WHAT THIS TASK INVOLVES ▸
Without the pictures, copy the entries below word for word.

DATASET EXTRACT ▸
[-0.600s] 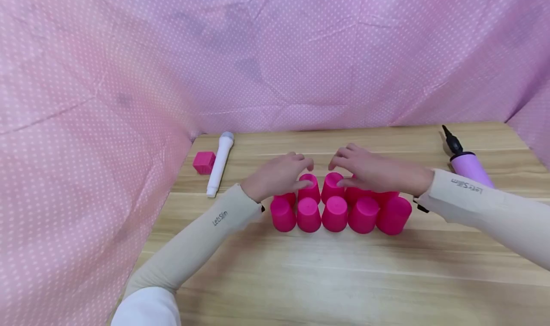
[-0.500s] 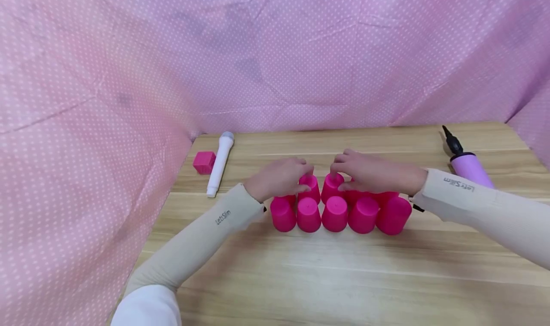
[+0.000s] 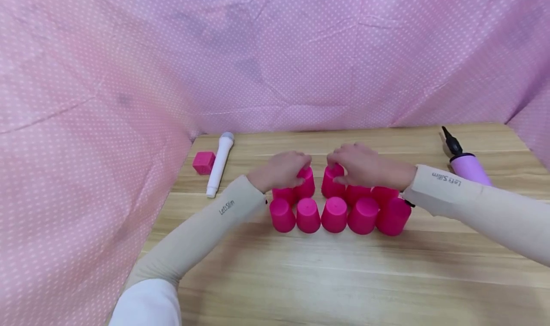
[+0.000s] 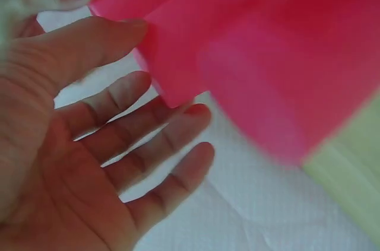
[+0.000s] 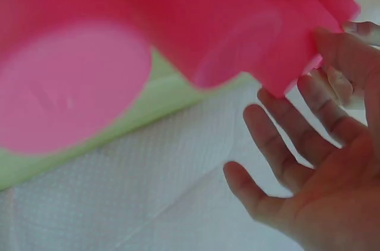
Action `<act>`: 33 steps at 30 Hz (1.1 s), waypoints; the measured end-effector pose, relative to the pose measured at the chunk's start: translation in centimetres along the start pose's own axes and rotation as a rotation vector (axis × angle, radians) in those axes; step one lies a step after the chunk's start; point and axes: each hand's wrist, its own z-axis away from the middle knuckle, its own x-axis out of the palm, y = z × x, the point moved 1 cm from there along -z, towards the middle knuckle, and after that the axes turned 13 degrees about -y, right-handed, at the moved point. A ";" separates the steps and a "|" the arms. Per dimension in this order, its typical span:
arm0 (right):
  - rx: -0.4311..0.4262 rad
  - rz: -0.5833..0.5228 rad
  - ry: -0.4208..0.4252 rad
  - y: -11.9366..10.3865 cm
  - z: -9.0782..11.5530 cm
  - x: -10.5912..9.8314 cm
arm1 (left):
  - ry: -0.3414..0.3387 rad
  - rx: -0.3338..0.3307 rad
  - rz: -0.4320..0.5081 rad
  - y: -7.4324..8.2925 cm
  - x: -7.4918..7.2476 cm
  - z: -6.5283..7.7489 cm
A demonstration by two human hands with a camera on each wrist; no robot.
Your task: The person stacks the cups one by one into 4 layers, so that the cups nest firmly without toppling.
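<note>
Bright pink cups stand upside down in two rows on the wooden table, the front row (image 3: pixel 334 217) fully visible in the head view. Behind it, my left hand (image 3: pixel 281 171) pinches a back-row cup (image 3: pixel 304 185) between thumb and fingers. Beside that, another back-row cup (image 3: pixel 332 186) is pinched by my right hand (image 3: pixel 365 166). Each wrist view shows the thumb on the near side of a pink cup (image 4: pixel 175 64) and fingertips at its far side. My hands partly cover the outer back-row cups.
A white toy microphone (image 3: pixel 220 166) and a pink cube (image 3: pixel 204 163) lie at the table's left. Toward the right back is a purple pump (image 3: pixel 470 168) with a black nozzle (image 3: pixel 452 141). A pink dotted cloth (image 3: pixel 275 68) hangs behind the wooden table (image 3: pixel 326 278).
Both hands have closed on the two middle back-row cups. Those cups now sit slightly higher in the head view and farther apart, the left one shifted left. The front row stays put.
</note>
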 end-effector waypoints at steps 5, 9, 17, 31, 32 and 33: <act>0.008 -0.103 0.091 2.8 -1.2 -1.2 | 0.038 0.026 0.026 -2.7 -2.1 -2.3; -0.026 -0.191 0.098 5.3 -2.4 -1.2 | 0.037 0.038 0.101 -4.5 -3.3 -4.6; -0.032 -0.194 0.081 7.3 -4.5 -0.8 | 0.049 0.006 0.156 -5.5 -3.5 -7.4; 0.052 -0.135 0.098 6.5 -5.1 -1.1 | 0.038 -0.020 0.161 -5.0 -3.6 -7.5; 0.053 -0.129 0.096 6.5 -5.1 -1.0 | 0.034 -0.016 0.161 -5.0 -3.6 -7.5; 0.039 -0.129 0.095 6.6 -5.0 -1.0 | 0.031 -0.014 0.165 -5.0 -3.6 -7.5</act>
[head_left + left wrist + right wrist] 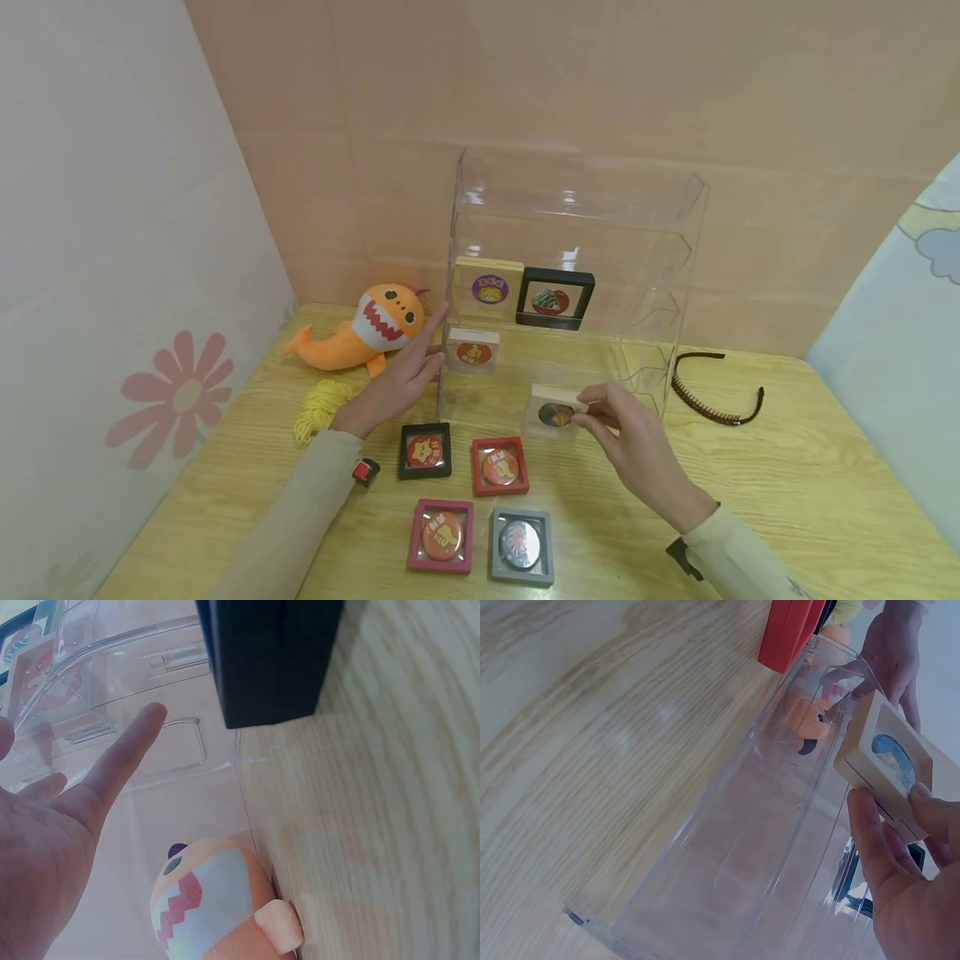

SOLVED EXERCISE ▸
[-0.600s] 
[-0.500s] 
[+0.000s] 
[+0.000s] 
[+0.000s] 
Action `<act>`: 33 steps at 30 Hz (1.1 s), waypoints; the measured end-effector pose, relative to the pose measured at the chunk's start: translation in centimetres along the start pose's own axes and rotation as a rotation vector (axis × angle, radians) in those axes; step one lies a step after the chunk's start; point and axes: each hand's wrist, its own z-axis away from the middle knuckle, its own x-axis out of the palm, y = z × x, the point moved 1 cm from there along -z, towards the middle knuckle, and after that the axes turned 13 degrees about -y, right-handed, at the moved point. A ";" separates the steps and a "|" the arms. Per dimension in this order, its typical span:
arm0 (right):
  - rx: -0.4311..0.4262 rad
  - rz: -0.5833..0.5228 rad
  - ry: -0.4208..0.4252 rad
  - y: -11.9366..10.3865 cm
  - z: -9.0782..11.5530 cm
  - x: -10.5912..9.8314 cm
arm1 (left):
  - ry: -0.3414..0.3387 rad
  - rx: -0.3338..0.3307 rad
  - rz: -0.4320..0.5081 rad
  - y: -7.4324..8.2925 cm
  - x: -7.4918..7.2476 cm
  - z: -6.5283..7.7489 cm
A demonstration by two human hands with a camera on each wrist; no robot.
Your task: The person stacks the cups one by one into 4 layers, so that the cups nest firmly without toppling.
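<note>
Bright pink cups stand upside down in two rows on the wooden table, the front row (image 3: pixel 334 217) fully visible in the head view. Behind it, my left hand (image 3: pixel 281 171) pinches a back-row cup (image 3: pixel 304 185) between thumb and fingers. Beside that, another back-row cup (image 3: pixel 332 186) is pinched by my right hand (image 3: pixel 365 166). Each wrist view shows the thumb on the near side of a pink cup (image 4: pixel 175 64) and fingertips at its far side. My hands partly cover the outer back-row cups.
A white toy microphone (image 3: pixel 220 166) and a pink cube (image 3: pixel 204 163) lie at the table's left. Toward the right back is a purple pump (image 3: pixel 470 168) with a black nozzle (image 3: pixel 452 141). A pink dotted cloth (image 3: pixel 275 68) hangs behind the wooden table (image 3: pixel 326 278).
Both hands have closed on the two middle back-row cups. Those cups now sit slightly higher in the head view and farther apart, the left one shifted left. The front row stays put.
</note>
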 end-effector waypoints at steps 5, 9, 17, 31, 32 and 33: <act>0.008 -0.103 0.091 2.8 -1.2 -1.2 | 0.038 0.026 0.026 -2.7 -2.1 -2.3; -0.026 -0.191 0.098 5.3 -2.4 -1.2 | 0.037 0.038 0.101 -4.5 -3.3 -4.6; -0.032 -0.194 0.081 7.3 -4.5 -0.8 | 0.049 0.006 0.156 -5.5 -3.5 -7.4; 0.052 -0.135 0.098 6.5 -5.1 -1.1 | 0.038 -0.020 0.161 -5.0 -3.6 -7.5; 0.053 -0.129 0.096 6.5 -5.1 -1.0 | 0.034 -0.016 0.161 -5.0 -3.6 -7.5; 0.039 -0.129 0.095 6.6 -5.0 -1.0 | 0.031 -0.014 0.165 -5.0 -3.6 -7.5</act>
[head_left + left wrist + right wrist] 

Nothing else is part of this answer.